— EXERCISE AIM —
When a line in the records contains the string "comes", copy that line.
── MATERIAL SUPPLIED ──
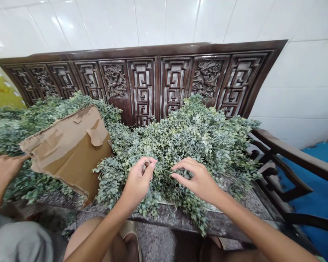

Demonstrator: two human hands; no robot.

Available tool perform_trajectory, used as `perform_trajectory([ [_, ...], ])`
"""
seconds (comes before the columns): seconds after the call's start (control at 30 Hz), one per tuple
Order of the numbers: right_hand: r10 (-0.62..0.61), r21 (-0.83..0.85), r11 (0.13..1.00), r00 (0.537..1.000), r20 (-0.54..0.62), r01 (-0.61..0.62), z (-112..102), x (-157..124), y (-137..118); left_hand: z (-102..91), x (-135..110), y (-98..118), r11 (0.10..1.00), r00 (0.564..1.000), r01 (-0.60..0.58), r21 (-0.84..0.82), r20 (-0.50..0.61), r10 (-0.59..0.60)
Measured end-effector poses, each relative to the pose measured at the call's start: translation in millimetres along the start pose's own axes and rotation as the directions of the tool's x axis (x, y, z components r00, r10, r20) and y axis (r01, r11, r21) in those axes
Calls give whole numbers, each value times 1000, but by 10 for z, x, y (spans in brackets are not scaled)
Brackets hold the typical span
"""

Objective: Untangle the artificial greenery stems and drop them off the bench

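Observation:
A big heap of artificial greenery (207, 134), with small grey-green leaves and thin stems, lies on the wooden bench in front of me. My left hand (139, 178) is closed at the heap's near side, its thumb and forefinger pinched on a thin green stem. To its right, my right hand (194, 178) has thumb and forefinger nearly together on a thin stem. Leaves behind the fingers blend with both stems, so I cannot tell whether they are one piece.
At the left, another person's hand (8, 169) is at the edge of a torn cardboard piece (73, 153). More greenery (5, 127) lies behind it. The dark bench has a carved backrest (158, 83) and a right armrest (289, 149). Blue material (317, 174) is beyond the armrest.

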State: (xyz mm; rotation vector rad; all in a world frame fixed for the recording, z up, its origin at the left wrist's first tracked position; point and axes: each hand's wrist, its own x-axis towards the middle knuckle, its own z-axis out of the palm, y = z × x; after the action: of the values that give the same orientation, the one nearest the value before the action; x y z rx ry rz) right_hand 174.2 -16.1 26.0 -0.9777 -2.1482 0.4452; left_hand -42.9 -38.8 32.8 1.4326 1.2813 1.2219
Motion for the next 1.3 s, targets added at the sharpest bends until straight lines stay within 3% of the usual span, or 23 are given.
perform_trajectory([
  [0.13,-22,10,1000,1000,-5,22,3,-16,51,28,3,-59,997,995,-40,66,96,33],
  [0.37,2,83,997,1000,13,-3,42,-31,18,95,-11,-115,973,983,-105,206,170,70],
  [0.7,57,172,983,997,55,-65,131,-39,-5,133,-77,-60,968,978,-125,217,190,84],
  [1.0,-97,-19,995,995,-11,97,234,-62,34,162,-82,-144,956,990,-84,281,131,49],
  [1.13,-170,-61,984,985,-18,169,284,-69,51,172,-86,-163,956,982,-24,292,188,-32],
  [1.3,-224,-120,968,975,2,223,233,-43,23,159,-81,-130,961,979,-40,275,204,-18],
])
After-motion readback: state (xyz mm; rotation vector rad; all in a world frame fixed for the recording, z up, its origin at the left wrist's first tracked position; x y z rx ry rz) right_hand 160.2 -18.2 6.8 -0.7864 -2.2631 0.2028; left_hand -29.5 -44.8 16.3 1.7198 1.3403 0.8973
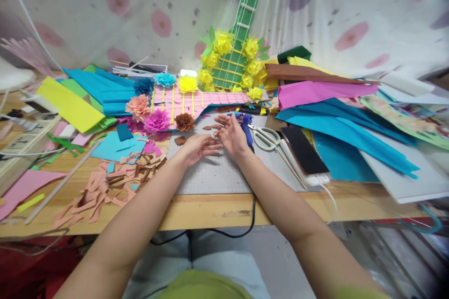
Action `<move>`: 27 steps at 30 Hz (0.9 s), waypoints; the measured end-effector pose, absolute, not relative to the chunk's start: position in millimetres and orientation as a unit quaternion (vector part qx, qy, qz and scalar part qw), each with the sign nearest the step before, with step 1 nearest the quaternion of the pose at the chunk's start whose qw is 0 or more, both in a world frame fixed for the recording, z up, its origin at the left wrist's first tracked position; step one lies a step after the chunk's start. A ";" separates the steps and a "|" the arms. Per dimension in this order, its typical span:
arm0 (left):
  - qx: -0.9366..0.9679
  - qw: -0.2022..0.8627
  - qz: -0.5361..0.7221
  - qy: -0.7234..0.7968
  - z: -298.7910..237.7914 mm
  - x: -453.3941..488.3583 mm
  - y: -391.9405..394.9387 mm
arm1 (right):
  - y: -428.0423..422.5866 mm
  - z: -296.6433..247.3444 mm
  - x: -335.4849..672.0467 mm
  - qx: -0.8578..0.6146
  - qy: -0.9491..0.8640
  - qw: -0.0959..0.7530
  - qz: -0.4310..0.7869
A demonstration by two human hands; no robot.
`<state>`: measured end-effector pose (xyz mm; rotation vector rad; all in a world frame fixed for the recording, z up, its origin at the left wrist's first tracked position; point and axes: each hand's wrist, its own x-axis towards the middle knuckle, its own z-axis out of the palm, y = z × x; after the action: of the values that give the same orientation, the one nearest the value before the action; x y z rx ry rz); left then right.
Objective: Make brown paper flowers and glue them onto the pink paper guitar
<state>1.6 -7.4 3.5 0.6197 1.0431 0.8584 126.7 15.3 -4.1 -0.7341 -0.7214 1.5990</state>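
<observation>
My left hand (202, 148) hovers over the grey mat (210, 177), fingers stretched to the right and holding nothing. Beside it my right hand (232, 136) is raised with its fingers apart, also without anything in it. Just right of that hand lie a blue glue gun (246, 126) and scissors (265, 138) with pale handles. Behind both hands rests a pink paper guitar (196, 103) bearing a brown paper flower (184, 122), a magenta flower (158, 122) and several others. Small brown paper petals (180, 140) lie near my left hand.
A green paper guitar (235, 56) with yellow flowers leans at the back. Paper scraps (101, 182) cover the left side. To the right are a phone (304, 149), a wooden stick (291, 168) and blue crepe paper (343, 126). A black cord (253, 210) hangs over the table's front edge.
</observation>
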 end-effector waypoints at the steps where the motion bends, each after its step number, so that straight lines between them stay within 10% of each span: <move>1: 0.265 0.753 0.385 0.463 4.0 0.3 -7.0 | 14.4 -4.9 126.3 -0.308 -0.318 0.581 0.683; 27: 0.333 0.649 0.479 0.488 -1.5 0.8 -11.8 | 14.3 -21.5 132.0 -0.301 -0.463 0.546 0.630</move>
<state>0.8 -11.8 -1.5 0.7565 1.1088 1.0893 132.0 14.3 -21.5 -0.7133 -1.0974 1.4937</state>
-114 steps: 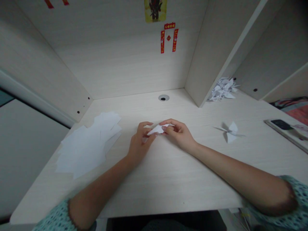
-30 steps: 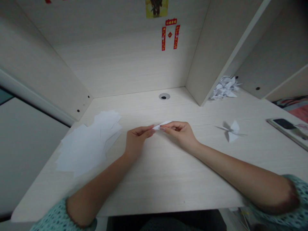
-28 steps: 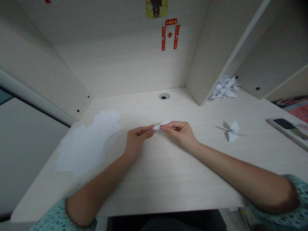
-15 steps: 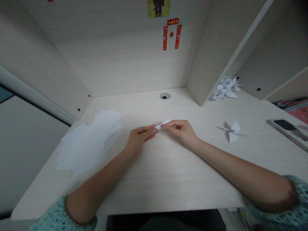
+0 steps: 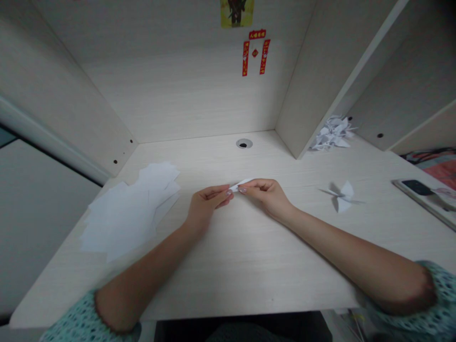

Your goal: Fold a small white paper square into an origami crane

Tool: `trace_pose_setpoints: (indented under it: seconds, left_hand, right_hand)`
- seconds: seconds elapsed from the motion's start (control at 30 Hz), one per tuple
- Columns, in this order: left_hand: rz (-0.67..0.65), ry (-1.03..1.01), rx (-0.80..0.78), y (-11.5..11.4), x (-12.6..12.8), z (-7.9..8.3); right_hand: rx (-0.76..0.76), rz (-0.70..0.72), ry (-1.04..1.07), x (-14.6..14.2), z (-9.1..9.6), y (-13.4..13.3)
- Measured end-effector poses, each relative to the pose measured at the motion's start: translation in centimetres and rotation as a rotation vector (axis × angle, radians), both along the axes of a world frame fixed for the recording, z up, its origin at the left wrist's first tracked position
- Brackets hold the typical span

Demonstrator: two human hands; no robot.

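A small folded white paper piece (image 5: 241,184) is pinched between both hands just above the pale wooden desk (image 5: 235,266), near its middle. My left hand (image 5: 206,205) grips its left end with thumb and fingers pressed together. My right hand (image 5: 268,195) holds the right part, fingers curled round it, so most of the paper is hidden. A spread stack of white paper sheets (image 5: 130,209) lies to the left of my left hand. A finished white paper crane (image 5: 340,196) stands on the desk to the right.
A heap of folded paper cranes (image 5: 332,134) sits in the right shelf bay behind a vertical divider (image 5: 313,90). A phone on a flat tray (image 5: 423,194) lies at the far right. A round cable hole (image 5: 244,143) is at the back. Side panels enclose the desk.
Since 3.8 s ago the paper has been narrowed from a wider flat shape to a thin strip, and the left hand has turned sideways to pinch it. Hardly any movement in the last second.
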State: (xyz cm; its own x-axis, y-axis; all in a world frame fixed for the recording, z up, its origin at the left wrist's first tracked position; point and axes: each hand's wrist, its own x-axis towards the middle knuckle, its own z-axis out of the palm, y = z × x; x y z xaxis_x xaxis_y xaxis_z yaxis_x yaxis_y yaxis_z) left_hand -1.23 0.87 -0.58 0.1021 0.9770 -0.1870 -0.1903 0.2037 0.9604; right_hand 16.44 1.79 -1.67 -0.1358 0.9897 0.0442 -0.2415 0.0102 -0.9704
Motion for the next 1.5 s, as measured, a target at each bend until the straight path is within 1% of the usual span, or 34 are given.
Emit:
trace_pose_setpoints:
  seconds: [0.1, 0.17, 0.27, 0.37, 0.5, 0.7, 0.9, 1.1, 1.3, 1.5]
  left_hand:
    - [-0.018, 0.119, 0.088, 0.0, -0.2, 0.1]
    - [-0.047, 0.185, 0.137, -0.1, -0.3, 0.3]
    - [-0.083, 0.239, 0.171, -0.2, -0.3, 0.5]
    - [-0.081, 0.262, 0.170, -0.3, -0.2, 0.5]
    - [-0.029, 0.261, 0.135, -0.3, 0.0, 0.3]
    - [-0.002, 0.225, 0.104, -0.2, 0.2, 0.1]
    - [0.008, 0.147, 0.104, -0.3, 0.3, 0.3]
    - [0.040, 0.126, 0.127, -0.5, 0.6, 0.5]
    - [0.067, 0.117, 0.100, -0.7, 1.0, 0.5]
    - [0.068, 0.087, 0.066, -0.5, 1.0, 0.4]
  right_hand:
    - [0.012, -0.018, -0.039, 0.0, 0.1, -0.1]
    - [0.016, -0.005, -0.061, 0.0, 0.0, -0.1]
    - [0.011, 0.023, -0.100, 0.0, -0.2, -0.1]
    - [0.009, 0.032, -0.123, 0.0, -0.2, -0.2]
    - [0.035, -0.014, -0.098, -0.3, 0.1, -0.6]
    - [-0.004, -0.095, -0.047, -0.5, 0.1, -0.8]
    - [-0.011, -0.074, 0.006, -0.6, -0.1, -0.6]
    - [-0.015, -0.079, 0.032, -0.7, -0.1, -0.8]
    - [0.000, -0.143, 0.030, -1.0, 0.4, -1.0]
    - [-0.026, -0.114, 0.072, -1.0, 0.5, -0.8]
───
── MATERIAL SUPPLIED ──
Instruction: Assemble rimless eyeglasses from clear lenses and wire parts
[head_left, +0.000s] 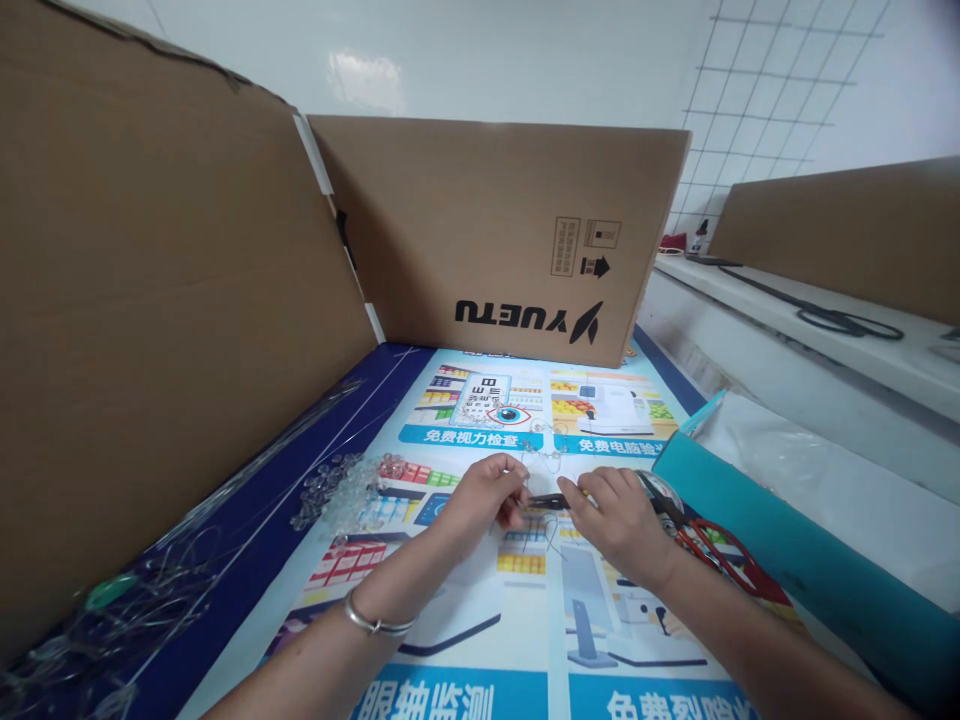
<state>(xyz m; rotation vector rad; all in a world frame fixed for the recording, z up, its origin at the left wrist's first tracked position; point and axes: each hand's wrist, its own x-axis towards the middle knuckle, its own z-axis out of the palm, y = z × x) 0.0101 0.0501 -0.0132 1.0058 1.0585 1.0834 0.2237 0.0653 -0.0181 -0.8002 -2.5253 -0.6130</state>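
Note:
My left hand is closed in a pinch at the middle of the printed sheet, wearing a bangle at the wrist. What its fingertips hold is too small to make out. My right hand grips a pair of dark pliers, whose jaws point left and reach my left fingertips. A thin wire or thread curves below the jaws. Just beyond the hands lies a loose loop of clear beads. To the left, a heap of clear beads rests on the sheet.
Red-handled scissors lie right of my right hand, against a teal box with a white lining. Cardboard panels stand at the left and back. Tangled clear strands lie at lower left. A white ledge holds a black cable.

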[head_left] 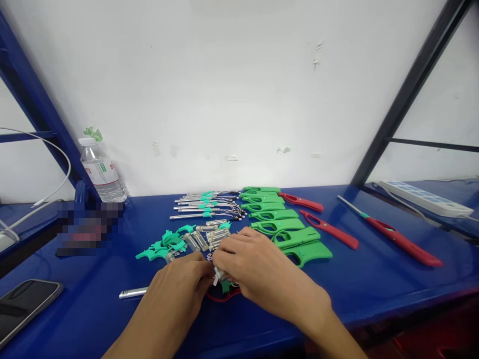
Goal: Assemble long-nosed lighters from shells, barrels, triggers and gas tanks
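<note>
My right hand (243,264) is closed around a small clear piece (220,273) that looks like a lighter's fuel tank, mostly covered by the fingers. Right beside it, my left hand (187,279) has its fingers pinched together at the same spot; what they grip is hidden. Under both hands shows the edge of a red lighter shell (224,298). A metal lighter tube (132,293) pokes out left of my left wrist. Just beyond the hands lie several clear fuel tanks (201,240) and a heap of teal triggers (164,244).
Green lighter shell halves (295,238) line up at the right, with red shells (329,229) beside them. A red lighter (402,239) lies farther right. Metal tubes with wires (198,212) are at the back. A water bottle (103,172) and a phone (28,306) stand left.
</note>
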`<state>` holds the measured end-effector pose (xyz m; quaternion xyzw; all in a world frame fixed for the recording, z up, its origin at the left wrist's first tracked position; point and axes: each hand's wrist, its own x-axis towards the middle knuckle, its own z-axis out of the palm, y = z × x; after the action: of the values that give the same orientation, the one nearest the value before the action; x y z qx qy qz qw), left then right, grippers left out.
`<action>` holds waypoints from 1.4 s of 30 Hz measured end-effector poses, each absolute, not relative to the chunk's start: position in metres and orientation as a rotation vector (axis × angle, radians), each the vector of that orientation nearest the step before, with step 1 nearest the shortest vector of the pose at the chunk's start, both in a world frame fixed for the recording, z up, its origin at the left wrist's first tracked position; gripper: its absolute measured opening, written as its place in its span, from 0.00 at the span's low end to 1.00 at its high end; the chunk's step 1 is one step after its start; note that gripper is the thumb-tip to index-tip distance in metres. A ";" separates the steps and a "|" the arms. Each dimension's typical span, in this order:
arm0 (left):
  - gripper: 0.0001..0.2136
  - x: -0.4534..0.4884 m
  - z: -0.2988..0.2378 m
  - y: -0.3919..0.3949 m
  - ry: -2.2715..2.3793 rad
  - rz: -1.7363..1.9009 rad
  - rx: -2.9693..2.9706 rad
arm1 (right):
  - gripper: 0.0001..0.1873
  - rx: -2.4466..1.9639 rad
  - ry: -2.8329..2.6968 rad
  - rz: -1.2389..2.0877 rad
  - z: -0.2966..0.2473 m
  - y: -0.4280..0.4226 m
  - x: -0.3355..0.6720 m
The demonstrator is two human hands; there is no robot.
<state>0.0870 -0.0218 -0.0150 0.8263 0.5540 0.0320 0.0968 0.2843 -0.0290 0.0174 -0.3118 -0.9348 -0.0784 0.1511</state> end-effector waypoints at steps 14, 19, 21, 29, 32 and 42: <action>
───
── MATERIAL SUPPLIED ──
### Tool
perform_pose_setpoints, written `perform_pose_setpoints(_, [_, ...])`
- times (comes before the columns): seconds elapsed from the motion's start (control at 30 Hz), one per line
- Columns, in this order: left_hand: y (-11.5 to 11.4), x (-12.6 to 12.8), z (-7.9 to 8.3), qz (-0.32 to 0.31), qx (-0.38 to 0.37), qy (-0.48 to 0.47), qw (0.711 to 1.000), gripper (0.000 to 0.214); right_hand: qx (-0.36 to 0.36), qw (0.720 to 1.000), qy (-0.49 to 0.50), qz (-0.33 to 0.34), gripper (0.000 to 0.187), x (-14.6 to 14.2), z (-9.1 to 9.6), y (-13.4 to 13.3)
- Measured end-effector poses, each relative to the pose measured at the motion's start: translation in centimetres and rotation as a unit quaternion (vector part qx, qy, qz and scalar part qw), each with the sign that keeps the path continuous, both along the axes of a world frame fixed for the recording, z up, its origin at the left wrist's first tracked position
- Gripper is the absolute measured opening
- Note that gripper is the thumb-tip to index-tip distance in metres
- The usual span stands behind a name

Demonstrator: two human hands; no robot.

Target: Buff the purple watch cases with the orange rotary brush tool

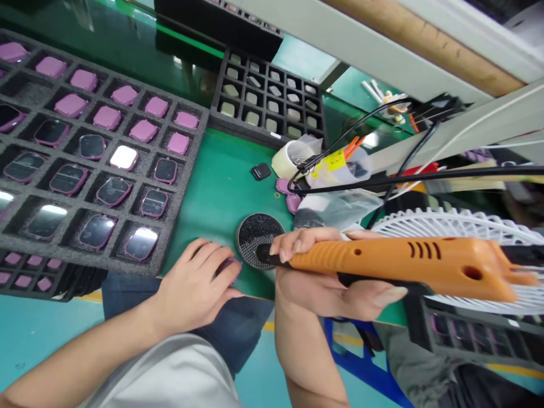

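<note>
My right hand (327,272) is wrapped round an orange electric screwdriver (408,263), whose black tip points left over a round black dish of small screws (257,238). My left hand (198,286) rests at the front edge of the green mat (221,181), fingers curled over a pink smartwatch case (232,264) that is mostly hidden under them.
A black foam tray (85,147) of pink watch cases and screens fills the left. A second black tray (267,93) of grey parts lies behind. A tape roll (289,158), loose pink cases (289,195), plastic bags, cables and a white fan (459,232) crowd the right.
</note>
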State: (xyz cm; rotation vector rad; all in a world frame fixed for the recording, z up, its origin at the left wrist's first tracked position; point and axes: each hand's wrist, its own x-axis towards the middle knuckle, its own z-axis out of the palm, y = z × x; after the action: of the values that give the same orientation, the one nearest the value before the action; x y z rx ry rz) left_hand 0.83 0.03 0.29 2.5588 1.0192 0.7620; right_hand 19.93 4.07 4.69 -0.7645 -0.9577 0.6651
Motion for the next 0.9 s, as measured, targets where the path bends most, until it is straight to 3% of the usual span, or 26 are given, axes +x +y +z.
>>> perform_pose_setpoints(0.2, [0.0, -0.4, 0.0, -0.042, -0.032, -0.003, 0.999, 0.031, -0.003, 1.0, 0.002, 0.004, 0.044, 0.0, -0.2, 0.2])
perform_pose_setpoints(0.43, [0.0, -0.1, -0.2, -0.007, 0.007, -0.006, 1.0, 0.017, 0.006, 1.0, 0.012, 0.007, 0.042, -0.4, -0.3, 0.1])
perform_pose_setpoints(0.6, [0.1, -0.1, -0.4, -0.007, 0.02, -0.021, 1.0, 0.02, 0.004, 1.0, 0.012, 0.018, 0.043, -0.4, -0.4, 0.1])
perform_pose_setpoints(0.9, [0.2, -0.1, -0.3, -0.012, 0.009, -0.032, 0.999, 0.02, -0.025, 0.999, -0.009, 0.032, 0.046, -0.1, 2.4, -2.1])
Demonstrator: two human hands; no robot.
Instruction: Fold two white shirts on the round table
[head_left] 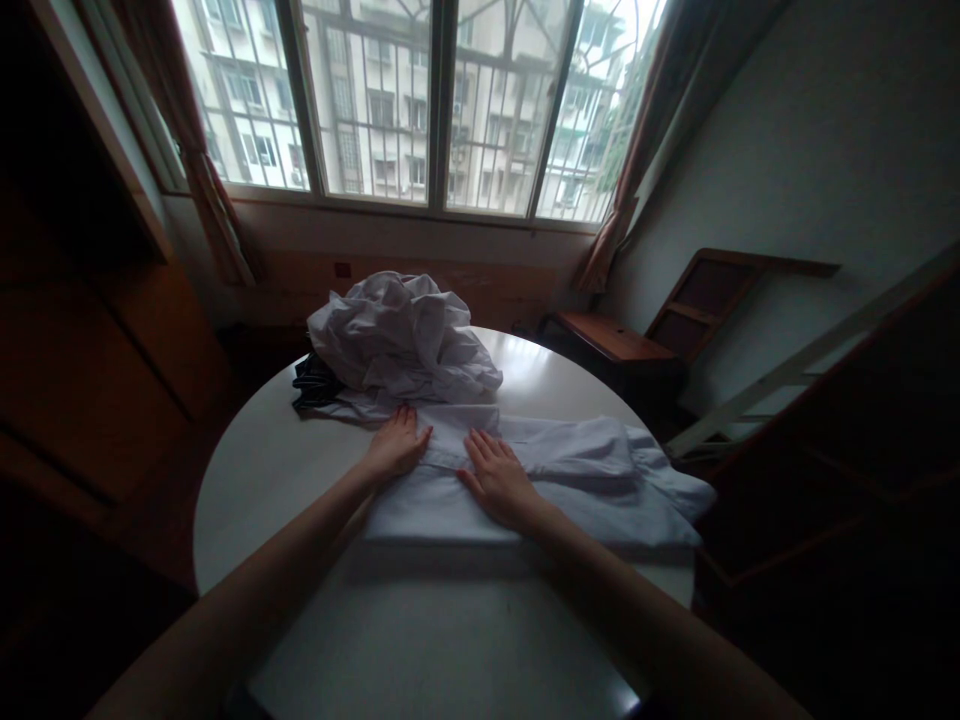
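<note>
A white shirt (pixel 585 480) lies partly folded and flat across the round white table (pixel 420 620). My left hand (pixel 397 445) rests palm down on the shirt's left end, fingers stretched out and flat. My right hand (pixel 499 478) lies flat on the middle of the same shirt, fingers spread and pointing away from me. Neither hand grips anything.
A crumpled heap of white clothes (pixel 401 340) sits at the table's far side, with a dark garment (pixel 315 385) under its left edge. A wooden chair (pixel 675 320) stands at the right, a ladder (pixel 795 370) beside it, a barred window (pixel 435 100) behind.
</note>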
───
— EXERCISE OUTPUT —
seconds (comes before the columns): seconds after the call's start (control at 30 Hz), one per tuple
- times (comes before the columns): seconds elapsed from the motion's start (control at 30 Hz), one per line

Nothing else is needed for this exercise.